Un article de Graham Robb, sur le site du mensuel Books, chronique le livre de l'historien d'art Michael Camille, Les Gargouilles de Notre-Dame - Médiévalisme et monstres de la modernité, paru en octobre de cette année. J'y apprends que les fameuses sculptures n'ont rien de médiéval, que leurs consœurs originelles avaient depuis longtemps disparu : "Quand il entama ses travaux de restauration, en 1843, Eugène
Viollet-le-Duc ne trouva qu’une poignée de moignons informes et de
monstres délabrés, éparpillés dans le jardin derrière l’abside".

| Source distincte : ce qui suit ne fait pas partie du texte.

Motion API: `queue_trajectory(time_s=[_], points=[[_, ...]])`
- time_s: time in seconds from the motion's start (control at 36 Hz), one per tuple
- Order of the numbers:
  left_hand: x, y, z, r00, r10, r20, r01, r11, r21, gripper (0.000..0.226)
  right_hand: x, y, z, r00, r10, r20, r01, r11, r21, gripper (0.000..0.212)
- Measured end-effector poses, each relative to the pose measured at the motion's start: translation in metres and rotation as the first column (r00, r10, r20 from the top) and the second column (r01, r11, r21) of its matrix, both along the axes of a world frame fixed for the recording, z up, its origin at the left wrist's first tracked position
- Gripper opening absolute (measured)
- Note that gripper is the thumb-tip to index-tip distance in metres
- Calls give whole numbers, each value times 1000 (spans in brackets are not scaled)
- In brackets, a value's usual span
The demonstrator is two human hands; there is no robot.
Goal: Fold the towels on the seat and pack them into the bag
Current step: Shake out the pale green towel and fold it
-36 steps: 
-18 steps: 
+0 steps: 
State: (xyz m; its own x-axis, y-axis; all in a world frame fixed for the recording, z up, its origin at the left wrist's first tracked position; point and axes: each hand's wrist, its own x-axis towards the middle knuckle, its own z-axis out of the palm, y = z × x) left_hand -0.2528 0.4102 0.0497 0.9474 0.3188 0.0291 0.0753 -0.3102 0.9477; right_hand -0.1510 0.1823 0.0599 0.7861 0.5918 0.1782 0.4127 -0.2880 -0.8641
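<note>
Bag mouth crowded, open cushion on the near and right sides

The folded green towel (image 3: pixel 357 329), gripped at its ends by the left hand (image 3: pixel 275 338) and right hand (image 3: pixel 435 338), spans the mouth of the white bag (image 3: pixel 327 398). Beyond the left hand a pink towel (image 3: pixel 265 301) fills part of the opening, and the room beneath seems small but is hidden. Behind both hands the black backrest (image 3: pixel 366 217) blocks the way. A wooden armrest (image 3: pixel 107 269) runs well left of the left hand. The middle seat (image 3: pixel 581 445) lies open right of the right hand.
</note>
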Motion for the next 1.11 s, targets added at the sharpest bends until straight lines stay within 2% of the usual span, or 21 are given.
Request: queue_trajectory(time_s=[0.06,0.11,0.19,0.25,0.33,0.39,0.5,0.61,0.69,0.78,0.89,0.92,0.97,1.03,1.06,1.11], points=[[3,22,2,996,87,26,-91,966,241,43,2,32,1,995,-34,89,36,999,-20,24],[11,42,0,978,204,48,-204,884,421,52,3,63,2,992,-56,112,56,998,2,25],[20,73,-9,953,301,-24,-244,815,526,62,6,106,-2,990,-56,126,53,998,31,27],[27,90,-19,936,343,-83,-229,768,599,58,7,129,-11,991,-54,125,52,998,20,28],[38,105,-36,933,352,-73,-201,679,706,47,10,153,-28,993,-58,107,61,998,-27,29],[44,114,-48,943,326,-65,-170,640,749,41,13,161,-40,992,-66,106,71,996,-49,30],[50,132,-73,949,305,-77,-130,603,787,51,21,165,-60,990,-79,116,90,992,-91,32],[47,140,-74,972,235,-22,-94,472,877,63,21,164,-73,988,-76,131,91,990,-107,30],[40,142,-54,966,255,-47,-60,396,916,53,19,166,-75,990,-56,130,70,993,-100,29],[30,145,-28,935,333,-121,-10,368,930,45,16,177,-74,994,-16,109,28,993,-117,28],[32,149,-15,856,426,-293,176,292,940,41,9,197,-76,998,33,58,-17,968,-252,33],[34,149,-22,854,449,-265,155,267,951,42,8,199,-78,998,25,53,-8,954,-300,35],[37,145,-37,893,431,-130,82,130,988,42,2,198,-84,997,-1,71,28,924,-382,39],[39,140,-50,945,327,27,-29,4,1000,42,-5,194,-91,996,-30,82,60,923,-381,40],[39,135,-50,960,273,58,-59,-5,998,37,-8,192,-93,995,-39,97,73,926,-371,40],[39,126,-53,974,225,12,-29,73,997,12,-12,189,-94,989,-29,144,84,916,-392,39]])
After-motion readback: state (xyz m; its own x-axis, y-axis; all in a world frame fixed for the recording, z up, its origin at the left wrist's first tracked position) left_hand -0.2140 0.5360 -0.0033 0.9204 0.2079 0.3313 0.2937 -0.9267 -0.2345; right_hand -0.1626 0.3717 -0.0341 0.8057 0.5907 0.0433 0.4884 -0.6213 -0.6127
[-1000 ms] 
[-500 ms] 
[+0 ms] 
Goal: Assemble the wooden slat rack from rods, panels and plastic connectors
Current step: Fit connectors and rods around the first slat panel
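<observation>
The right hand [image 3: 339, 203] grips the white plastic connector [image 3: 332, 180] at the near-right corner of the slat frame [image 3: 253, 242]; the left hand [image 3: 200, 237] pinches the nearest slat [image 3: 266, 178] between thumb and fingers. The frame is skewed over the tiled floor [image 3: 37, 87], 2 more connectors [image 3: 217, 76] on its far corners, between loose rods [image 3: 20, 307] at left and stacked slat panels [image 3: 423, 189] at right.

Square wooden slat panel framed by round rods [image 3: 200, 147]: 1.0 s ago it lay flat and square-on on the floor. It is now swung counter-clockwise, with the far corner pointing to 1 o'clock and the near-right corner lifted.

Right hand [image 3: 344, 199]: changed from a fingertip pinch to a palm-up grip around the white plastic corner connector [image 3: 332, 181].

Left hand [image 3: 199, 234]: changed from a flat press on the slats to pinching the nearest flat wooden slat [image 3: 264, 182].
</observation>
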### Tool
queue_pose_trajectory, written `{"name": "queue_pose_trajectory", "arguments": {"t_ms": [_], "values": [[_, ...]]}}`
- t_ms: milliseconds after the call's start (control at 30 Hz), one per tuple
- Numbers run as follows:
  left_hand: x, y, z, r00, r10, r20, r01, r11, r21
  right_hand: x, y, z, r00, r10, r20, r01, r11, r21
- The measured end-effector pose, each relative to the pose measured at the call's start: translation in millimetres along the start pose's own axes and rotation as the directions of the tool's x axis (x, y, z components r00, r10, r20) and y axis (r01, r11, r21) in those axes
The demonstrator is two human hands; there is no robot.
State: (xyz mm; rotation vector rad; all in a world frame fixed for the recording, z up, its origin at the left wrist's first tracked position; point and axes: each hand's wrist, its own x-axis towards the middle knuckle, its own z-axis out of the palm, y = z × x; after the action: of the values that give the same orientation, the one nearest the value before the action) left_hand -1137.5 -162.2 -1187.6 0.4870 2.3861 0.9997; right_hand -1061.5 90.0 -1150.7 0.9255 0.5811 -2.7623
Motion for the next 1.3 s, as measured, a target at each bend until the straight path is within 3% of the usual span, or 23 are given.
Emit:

C'est en 1831 que Hugo avait fait paraître Notre-Dame de Paris (soit dit en passant, mis en scène également à Cluis, l'année suivante des Misérables, donc en 1963). A cette date, la cathédrale est dans un piteux état, Viollet-le-Duc la décrit comme « une ruine », "une cathédrale délabrée,
à l’image des taudis environnants. Lorsque l’église devait accueillir
une cérémonie nationale, on la bâchait et l’ornait de sculptures en
carton-pâte dans le dernier style architectural en vogue. Il fallut attendre 1864, et le dévoilement de l’édifice restauré, pour
que sa représentation hugolienne prenne corps. On aurait dit que
Notre-Dame avait enfin retrouvé ce quelque chose « de fantastique, de
surnaturel, d’horrible » que décrit le roman : « Des yeux et des bouches
» s’ouvrant çà et là ; « les chiens, les guivres, les tarasques de
pierre » veillant « jour et nuit, le cou tendu et la gueule ouverte,
autour de la monstrueuse cathédrale ». N’étaient ses cornes et ses ailes
repliées, l’une de ces chimères restaurées pourrait passer pour le
portrait craché de « Quasimodo pensant ». Rien d’étonnant à cela,
puisque Viollet-le-Duc s’est en partie inspiré du roman. Ceux qui, en
plaisantant, parlaient de Notre-Dame comme de « la cathédrale de Victor
Hugo » ne croyaient pas si bien dire. Les sculptures perchées sur les
tours et les galeries, donnant au monument son aspect effrayant,
n’étaient pas le fruit d’une simple restauration, mais le dernier avatar
en date de la conception hugolienne du style gothique."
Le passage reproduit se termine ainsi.